▶ Exercise:
Which lines in the listing below contain "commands"? Copy each of them.

*** Exercise materials Section Begins ***

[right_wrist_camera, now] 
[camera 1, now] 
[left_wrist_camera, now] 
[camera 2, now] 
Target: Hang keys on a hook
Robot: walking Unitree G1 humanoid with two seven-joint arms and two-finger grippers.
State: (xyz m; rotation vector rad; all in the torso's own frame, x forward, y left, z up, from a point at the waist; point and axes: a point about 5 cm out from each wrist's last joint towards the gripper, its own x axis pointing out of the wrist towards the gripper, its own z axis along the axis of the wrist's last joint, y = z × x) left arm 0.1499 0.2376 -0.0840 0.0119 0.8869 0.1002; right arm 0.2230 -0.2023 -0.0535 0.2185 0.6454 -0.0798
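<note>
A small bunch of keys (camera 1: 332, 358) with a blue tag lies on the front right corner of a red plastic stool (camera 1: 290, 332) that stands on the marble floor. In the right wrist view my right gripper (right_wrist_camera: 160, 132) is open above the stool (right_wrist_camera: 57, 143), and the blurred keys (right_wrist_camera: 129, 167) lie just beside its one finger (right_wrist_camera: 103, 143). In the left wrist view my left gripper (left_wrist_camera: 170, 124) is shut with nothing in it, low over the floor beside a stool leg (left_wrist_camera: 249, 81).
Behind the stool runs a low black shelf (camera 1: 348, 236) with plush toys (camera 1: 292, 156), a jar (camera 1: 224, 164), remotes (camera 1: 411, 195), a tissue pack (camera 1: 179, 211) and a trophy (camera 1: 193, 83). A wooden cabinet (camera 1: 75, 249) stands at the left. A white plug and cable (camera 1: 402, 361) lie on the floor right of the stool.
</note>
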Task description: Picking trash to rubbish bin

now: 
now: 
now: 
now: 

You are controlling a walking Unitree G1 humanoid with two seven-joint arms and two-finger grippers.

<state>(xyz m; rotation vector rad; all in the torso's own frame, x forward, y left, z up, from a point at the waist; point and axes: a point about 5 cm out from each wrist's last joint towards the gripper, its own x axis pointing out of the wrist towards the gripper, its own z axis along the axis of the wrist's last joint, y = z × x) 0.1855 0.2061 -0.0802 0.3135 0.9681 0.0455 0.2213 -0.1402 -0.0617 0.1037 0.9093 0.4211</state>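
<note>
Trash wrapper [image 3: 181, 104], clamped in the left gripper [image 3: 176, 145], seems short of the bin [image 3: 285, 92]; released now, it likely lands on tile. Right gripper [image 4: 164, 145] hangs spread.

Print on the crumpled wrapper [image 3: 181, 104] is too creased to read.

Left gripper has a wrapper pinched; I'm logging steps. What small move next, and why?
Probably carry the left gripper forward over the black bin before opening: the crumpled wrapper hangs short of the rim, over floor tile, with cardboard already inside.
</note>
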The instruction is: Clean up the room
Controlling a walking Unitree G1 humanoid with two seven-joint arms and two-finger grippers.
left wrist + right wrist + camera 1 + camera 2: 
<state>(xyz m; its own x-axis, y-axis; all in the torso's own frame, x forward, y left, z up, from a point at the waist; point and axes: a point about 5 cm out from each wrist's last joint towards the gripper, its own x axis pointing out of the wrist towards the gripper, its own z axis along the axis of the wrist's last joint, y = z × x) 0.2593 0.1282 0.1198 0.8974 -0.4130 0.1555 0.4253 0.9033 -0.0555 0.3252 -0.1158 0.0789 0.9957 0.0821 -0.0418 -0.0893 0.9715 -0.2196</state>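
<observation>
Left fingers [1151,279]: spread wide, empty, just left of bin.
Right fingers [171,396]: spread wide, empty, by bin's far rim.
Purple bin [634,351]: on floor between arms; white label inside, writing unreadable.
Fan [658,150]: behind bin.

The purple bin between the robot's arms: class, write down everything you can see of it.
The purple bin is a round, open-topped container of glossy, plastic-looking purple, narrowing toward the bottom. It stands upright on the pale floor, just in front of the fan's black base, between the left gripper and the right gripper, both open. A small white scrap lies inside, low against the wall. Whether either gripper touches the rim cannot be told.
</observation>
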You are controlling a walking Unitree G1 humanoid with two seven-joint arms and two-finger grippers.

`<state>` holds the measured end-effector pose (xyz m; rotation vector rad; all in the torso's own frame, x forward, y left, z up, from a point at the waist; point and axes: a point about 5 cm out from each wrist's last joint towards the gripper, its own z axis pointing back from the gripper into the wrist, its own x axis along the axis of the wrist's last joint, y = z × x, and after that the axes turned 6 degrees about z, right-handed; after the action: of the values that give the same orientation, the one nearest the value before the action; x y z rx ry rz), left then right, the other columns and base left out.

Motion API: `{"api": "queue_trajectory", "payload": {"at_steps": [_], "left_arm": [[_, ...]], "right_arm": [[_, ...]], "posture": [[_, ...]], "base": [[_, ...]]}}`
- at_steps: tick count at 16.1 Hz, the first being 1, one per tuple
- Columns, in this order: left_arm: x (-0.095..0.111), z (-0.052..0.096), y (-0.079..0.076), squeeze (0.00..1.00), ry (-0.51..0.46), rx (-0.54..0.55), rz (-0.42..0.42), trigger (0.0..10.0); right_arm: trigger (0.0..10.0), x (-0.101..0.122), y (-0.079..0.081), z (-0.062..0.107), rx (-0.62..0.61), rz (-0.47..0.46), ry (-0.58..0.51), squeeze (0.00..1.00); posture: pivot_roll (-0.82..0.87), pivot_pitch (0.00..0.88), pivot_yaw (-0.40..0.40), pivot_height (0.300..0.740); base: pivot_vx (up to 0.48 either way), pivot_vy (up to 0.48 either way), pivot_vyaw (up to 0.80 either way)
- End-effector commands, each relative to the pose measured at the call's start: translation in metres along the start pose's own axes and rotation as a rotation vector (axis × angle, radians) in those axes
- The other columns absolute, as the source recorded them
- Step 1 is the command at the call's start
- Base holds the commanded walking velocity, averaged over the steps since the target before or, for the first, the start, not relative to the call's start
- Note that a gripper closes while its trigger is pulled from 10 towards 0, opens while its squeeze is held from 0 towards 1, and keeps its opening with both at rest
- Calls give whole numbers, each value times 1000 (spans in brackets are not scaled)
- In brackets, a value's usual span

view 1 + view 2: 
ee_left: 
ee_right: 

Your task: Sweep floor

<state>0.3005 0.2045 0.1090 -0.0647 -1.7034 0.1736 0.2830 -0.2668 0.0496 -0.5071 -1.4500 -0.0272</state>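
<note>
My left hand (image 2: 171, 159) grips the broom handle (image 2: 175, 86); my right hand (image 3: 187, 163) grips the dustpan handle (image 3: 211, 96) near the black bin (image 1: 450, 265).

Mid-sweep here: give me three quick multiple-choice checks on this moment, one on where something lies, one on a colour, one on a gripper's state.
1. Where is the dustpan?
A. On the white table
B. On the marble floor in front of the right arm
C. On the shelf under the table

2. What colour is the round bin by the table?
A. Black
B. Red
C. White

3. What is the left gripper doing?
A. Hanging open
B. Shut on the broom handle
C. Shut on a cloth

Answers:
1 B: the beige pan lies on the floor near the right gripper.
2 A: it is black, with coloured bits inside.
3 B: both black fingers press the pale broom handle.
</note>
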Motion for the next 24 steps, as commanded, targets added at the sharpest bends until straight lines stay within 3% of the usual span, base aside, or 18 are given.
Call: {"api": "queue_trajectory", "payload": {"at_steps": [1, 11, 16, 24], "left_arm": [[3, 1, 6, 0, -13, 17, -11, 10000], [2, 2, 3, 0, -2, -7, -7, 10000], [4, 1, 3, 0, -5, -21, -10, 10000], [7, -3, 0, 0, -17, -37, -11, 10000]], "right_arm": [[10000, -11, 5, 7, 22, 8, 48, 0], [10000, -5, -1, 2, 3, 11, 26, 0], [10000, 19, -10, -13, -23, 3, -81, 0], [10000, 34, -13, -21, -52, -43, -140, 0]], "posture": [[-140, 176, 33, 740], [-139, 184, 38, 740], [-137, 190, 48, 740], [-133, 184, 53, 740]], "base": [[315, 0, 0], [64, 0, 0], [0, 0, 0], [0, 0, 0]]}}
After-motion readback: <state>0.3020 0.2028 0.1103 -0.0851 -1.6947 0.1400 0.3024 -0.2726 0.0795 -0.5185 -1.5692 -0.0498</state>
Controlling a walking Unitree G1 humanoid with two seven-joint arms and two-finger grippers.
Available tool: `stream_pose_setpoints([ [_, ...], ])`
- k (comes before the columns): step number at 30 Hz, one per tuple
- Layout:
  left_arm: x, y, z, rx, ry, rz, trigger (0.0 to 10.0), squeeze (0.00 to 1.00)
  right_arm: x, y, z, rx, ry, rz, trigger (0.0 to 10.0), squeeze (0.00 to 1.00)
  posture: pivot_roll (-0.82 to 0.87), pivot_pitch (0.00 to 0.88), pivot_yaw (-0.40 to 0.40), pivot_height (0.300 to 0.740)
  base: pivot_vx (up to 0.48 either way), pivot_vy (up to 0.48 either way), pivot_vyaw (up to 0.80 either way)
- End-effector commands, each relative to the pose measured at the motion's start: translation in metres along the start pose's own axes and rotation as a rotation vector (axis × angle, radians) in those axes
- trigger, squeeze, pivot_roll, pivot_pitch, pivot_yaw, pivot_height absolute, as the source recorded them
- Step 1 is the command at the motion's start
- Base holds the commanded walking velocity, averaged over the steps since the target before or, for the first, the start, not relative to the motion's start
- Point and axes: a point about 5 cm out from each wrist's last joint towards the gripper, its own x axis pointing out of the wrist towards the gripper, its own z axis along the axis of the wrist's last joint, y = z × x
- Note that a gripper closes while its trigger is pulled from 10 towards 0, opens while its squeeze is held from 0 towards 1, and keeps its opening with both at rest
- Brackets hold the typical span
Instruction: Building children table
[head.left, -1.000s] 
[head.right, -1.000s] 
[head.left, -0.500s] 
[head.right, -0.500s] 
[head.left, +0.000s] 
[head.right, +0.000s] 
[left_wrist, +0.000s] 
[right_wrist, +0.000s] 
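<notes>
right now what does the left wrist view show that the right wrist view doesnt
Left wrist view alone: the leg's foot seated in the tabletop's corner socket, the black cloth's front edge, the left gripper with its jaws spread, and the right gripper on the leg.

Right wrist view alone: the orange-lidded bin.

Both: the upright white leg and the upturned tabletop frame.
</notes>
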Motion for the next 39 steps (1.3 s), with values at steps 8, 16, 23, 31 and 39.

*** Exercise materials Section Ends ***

▶ Answer to this problem:
- End-effector commands, each relative to the pose measured at the call's start: translation in metres along the start pose's own axes and rotation as a rotation vector (axis × angle, radians) in those axes
- End-effector commands, each relative to the pose measured at the motion's start: translation in metres along the start pose's own axes and rotation as a rotation vector (axis × angle, radians) in those axes

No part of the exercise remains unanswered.